Prompt → Set every entry down again, unchanged, picture-free.

Given records →
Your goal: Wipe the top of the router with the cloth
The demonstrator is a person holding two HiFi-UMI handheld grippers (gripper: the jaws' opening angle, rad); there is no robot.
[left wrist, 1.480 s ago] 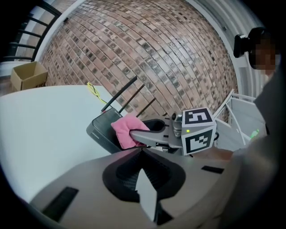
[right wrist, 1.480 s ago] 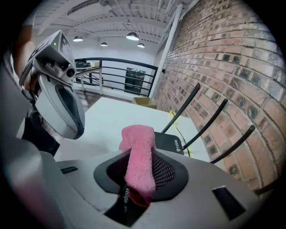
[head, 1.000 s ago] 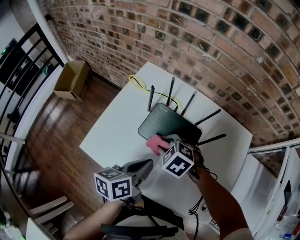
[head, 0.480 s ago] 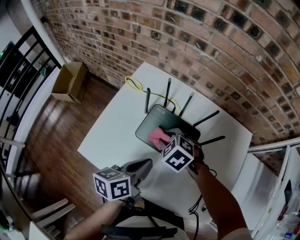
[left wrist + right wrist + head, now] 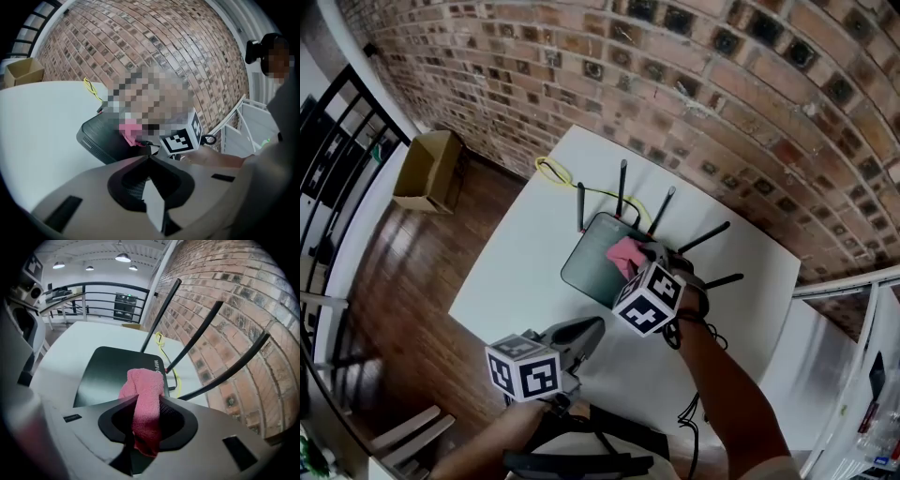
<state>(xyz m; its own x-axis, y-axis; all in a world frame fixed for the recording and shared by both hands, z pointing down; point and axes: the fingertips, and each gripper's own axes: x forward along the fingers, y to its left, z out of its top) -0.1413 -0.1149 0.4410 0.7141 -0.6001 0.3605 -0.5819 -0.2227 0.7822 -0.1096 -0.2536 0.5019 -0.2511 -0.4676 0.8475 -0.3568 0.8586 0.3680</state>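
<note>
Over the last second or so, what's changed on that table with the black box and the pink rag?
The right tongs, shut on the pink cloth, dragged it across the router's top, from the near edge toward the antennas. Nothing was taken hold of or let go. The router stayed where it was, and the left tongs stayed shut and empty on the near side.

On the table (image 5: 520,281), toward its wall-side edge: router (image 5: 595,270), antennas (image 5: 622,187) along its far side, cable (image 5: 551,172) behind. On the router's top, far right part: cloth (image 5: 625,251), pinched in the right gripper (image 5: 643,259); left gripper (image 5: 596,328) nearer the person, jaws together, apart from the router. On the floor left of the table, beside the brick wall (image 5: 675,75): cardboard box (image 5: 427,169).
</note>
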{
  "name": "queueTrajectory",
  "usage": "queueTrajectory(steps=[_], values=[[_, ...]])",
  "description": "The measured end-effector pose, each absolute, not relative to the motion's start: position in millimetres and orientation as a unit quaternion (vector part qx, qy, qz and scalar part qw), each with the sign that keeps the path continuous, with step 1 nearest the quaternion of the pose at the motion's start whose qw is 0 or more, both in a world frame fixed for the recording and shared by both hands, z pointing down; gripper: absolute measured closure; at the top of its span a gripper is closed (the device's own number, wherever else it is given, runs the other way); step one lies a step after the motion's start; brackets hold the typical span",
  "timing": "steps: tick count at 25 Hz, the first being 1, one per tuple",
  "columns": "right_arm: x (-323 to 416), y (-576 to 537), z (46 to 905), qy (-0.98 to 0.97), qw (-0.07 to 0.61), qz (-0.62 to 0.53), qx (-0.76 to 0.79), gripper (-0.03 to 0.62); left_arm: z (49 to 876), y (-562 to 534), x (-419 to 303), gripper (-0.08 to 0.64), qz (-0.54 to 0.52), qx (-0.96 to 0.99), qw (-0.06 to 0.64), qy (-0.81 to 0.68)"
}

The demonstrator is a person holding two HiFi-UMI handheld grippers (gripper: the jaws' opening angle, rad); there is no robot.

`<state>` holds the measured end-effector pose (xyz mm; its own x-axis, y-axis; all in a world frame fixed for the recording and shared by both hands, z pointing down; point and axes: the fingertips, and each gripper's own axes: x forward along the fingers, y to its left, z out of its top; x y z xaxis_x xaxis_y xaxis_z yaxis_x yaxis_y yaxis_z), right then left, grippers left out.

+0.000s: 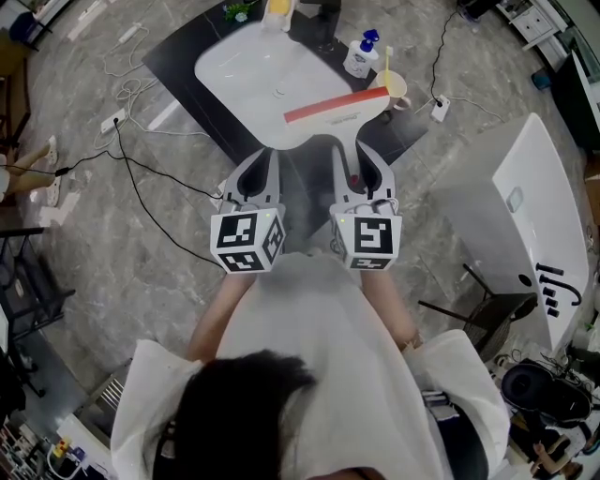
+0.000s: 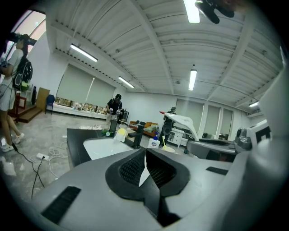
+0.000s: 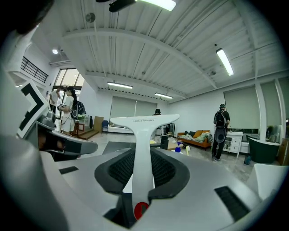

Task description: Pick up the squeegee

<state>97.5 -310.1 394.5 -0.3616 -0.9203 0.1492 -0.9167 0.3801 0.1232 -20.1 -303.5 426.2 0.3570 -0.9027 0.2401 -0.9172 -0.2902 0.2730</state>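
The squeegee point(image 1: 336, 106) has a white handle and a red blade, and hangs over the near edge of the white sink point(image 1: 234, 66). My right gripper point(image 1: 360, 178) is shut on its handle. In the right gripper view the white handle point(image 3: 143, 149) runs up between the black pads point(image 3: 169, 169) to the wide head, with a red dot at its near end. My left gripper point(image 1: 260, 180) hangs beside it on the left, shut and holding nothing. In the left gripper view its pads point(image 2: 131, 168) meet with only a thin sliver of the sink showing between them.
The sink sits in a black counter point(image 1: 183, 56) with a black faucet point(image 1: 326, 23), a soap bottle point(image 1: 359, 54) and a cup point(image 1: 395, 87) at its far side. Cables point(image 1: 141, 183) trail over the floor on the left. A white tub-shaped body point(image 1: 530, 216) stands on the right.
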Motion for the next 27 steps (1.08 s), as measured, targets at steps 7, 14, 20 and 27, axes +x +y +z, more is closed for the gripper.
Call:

Written response →
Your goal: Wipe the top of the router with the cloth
The demonstrator is a person holding two HiFi-UMI handheld grippers (gripper: the jaws' opening angle, rad); there is no robot.
[left wrist, 1.480 s ago] 
[right wrist, 1.480 s ago] 
[head, 1.000 s ago] 
[head, 0.480 s ago] 
[left wrist + right wrist + head, now] 
<state>(xyz m; its own x-axis, y-axis; all in a world frame fixed for the recording and shared by both hands, z pointing down; point and axes: the fingertips, and each gripper's own axes: x forward along the fingers, y to its left, z out of its top) -0.1413 -0.1149 0.4410 0.7141 -0.6001 0.3605 -0.5819 -0.2227 0.7822 -0.1096 -0.2536 0.5019 -0.2511 -0.4676 0.8475 -0.3568 0.8586 0.3680</state>
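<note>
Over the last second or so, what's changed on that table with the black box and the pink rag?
The right tongs, shut on the pink cloth, dragged it across the router's top, from the near edge toward the antennas. Nothing was taken hold of or let go. The router stayed where it was, and the left tongs stayed shut and empty on the near side.

On the table (image 5: 520,281), toward its wall-side edge: router (image 5: 595,270), antennas (image 5: 622,187) along its far side, cable (image 5: 551,172) behind. On the router's top, far right part: cloth (image 5: 625,251), pinched in the right gripper (image 5: 643,259); left gripper (image 5: 596,328) nearer the person, jaws together, apart from the router. On the floor left of the table, beside the brick wall (image 5: 675,75): cardboard box (image 5: 427,169).
</note>
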{
  "name": "queueTrajectory",
  "usage": "queueTrajectory(steps=[_], values=[[_, ...]])",
  "description": "The measured end-effector pose, each absolute, not relative to the motion's start: position in millimetres and orientation as a unit quaternion (vector part qx, qy, qz and scalar part qw), each with the sign that keeps the path continuous, with step 1 nearest the quaternion of the pose at the motion's start whose qw is 0 or more, both in a world frame fixed for the recording and shared by both hands, z pointing down; gripper: absolute measured closure; at the top of its span a gripper is closed (the device's own number, wherever else it is given, runs the other way); step one lies a step after the motion's start; brackets hold the typical span",
  "timing": "steps: tick count at 25 Hz, the first being 1, one per tuple",
  "columns": "right_arm: x (-323 to 416), y (-576 to 537), z (46 to 905), qy (-0.98 to 0.97), qw (-0.07 to 0.61), qz (-0.62 to 0.53), qx (-0.76 to 0.79), gripper (-0.03 to 0.62); left_arm: z (49 to 876), y (-562 to 534), x (-419 to 303), gripper (-0.08 to 0.64), qz (-0.54 to 0.52), qx (-0.96 to 0.99), qw (-0.06 to 0.64), qy (-0.81 to 0.68)"
}

The demonstrator is a person holding two HiFi-UMI handheld grippers (gripper: the jaws' opening angle, rad); there is no robot.

`<state>` holds the measured end-effector pose (xyz mm; its own x-axis, y-axis; all in a world frame fixed for the recording and shared by both hands, z pointing down; point and axes: the fingertips, and each gripper's own axes: x forward along the fingers, y to its left, z out of its top; x y z xaxis_x xaxis_y xaxis_z yaxis_x yaxis_y yaxis_z), right then left, grippers left out.

+0.000s: 
+0.000s: 
+0.000s: 

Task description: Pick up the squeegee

<state>97.5 -310.1 394.5 -0.3616 -0.9203 0.1492 -0.9167 0.3801 0.1232 -20.1 -303.5 426.2 0.3570 -0.9027 0.2401 -0.9172 -0.2902 0.2730</state>
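The squeegee point(image 1: 336, 106) has a white handle and a red blade, and hangs over the near edge of the white sink point(image 1: 234, 66). My right gripper point(image 1: 360, 178) is shut on its handle. In the right gripper view the white handle point(image 3: 143, 149) runs up between the black pads point(image 3: 169, 169) to the wide head, with a red dot at its near end. My left gripper point(image 1: 260, 180) hangs beside it on the left, shut and holding nothing. In the left gripper view its pads point(image 2: 131, 168) meet with only a thin sliver of the sink showing between them.
The sink sits in a black counter point(image 1: 183, 56) with a black faucet point(image 1: 326, 23), a soap bottle point(image 1: 359, 54) and a cup point(image 1: 395, 87) at its far side. Cables point(image 1: 141, 183) trail over the floor on the left. A white tub-shaped body point(image 1: 530, 216) stands on the right.
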Motion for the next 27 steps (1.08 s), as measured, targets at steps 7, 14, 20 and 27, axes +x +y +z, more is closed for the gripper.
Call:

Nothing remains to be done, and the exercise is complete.